The full listing, word for word and free of images, is the expected result.
- Opening Delimiter -
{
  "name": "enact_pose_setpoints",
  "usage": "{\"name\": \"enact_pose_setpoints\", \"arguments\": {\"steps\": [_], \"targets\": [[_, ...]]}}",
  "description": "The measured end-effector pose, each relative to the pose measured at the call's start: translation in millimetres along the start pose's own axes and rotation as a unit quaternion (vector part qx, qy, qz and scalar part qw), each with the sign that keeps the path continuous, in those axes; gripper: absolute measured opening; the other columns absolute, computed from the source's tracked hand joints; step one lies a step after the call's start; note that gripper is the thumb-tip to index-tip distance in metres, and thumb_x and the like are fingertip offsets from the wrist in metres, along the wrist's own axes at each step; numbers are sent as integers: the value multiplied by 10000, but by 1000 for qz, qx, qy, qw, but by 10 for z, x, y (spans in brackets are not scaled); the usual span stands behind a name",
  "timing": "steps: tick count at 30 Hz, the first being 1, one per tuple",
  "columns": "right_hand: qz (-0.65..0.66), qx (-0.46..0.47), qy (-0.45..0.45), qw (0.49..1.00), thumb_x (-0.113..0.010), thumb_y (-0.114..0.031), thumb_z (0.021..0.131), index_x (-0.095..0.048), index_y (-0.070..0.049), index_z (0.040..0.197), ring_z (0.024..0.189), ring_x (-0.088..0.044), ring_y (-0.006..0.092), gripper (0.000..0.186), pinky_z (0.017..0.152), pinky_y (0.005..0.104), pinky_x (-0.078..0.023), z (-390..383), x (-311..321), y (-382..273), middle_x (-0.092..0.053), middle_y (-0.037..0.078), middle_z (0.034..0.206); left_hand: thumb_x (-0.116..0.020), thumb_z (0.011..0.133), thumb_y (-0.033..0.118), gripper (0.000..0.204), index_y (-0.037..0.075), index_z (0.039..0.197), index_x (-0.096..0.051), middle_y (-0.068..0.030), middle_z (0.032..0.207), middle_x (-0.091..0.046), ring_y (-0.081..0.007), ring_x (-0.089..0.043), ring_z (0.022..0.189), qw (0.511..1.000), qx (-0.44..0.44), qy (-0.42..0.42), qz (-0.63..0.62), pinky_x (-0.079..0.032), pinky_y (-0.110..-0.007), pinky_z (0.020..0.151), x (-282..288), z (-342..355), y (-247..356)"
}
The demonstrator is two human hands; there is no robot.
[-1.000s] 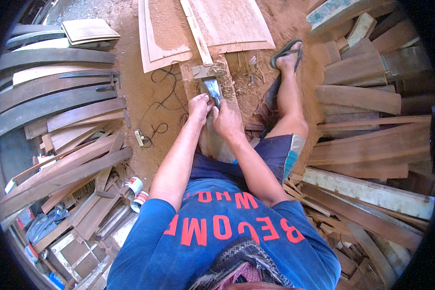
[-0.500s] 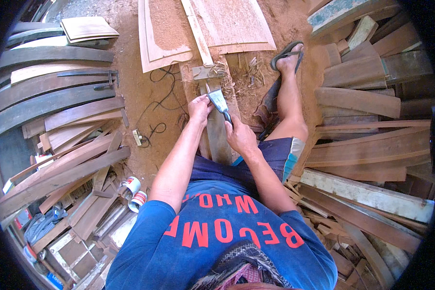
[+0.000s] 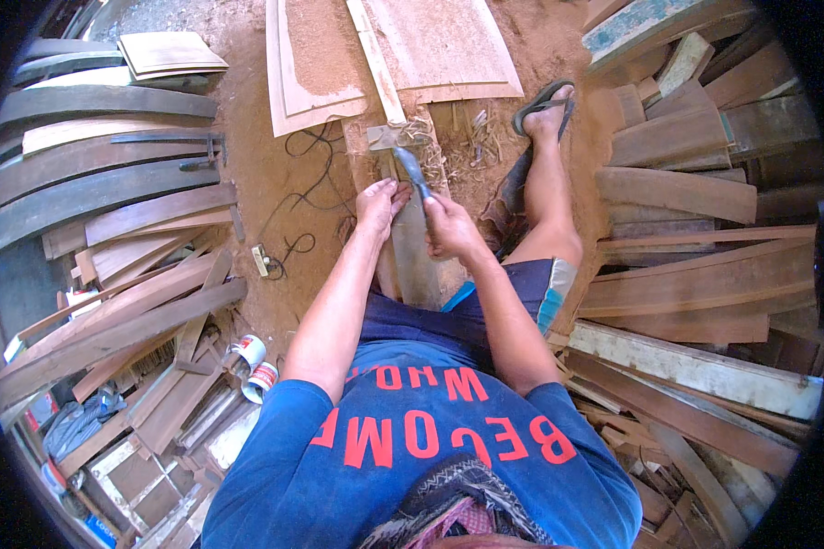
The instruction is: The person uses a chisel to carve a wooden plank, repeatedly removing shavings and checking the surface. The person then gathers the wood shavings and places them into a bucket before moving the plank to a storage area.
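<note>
My right hand (image 3: pixel 450 227) is wrapped around the dark handle of a wide-bladed knife (image 3: pixel 409 166). Its blade points away from me and is turned nearly edge-on. Close by on the left, my left hand (image 3: pixel 381 209) is closed with the fingertips pinched on a thin wooden stick (image 3: pixel 393 170), which is mostly hidden by the fingers and blade. Both hands are above a long wooden plank (image 3: pixel 415 265) that runs out from between my legs. A small flat wood block (image 3: pixel 383 137) lies across the plank, just beyond the knife's tip, with curled shavings (image 3: pixel 421 131) around it.
Thin wooden sheets (image 3: pixel 458 55) dusted with sawdust lie ahead, a narrow strip (image 3: pixel 375 59) between them. A black cord (image 3: pixel 293 197) loops over the floor at left. Curved boards (image 3: pixel 101 183) are stacked left, more planks (image 3: pixel 677 192) right. Two cans (image 3: pixel 247 349) stand lower left.
The knife has turned from showing its broad face to nearly edge-on and shifted slightly farther away. My right hand has risen a little with it. My left hand stays almost in place.
</note>
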State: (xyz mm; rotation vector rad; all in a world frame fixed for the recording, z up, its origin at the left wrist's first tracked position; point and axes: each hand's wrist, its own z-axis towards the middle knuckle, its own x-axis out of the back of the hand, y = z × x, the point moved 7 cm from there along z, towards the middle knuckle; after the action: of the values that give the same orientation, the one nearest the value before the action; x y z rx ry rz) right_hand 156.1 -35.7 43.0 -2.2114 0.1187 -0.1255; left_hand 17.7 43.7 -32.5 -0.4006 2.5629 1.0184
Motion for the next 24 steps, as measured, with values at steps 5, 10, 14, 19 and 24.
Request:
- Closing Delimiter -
### Written answer:
{
  "name": "enact_pose_setpoints",
  "usage": "{\"name\": \"enact_pose_setpoints\", \"arguments\": {\"steps\": [_], \"targets\": [[_, ...]]}}",
  "description": "The measured end-effector pose, each relative to the pose measured at the call's start: translation in millimetres along the start pose's own axes and rotation as a unit quaternion (vector part qx, qy, qz and scalar part qw), each with the sign that keeps the path continuous, in those axes; gripper: absolute measured opening; the other columns absolute, computed from the source's tracked hand joints; step one lies a step after the call's start; note that gripper is the thumb-tip to index-tip distance in metres, and thumb_x and the like are fingertip offsets from the wrist in metres, along the wrist's own axes at each step; numbers are sent as integers: the value multiplied by 10000, but by 1000 for qz, qx, qy, qw, but by 10 for z, x, y (spans in brackets are not scaled); the usual span stands behind a name",
  "timing": "steps: tick count at 30 Hz, the first being 1, one per tuple",
  "columns": "right_hand: qz (-0.65..0.66), qx (-0.46..0.47), qy (-0.45..0.45), qw (0.49..1.00), thumb_x (-0.113..0.010), thumb_y (-0.114..0.031), thumb_z (0.021..0.131), index_x (-0.095..0.048), index_y (-0.070..0.049), index_z (0.040..0.197), ring_z (0.024..0.189), ring_x (-0.088..0.044), ring_y (-0.006..0.092), gripper (0.000..0.186), pinky_z (0.017..0.152), pinky_y (0.005..0.104), pinky_x (-0.078..0.023), z (-390..383), x (-311..321), y (-382..273), middle_x (-0.092..0.053), middle_y (-0.037..0.078), middle_z (0.034..0.206); left_hand: thumb_x (-0.116..0.020), thumb_z (0.011..0.133), thumb_y (-0.033..0.118), gripper (0.000..0.204), index_y (-0.037..0.075), index_z (0.039..0.197), index_x (-0.096..0.051), middle_y (-0.068..0.030), middle_z (0.032..0.207), middle_x (-0.091..0.046), ring_y (-0.081..0.007), ring_x (-0.089..0.043), ring_z (0.022..0.189), qw (0.511..1.000), qx (-0.44..0.44), qy (-0.42..0.42), qz (-0.63..0.62), pinky_x (-0.079..0.032), pinky_y (-0.110..-0.007), pinky_z (0.020..0.151), x (-282..288), z (-342..355), y (-247..356)"
}
The demonstrator is two human hands; there is no robot.
[-1.000s] 
[-0.500s] 
[+0.000s] 
The instruction is: The person uses a chisel to carve a wooden plank, repeatedly removing shavings and checking the surface. The person then gathers the wood shavings and places them into a bucket before moving the plank to a storage area.
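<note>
My right hand (image 3: pixel 450 227) is wrapped around the dark handle of a wide-bladed knife (image 3: pixel 409 166). Its blade points away from me and is turned nearly edge-on. Close by on the left, my left hand (image 3: pixel 381 209) is closed with the fingertips pinched on a thin wooden stick (image 3: pixel 393 170), which is mostly hidden by the fingers and blade. Both hands are above a long wooden plank (image 3: pixel 415 265) that runs out from between my legs. A small flat wood block (image 3: pixel 383 137) lies across the plank, just beyond the knife's tip, with curled shavings (image 3: pixel 421 131) around it.
Thin wooden sheets (image 3: pixel 458 55) dusted with sawdust lie ahead, a narrow strip (image 3: pixel 375 59) between them. A black cord (image 3: pixel 293 197) loops over the floor at left. Curved boards (image 3: pixel 101 183) are stacked left, more planks (image 3: pixel 677 192) right. Two cans (image 3: pixel 247 349) stand lower left.
The knife has turned from showing its broad face to nearly edge-on and shifted slightly farther away. My right hand has risen a little with it. My left hand stays almost in place.
</note>
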State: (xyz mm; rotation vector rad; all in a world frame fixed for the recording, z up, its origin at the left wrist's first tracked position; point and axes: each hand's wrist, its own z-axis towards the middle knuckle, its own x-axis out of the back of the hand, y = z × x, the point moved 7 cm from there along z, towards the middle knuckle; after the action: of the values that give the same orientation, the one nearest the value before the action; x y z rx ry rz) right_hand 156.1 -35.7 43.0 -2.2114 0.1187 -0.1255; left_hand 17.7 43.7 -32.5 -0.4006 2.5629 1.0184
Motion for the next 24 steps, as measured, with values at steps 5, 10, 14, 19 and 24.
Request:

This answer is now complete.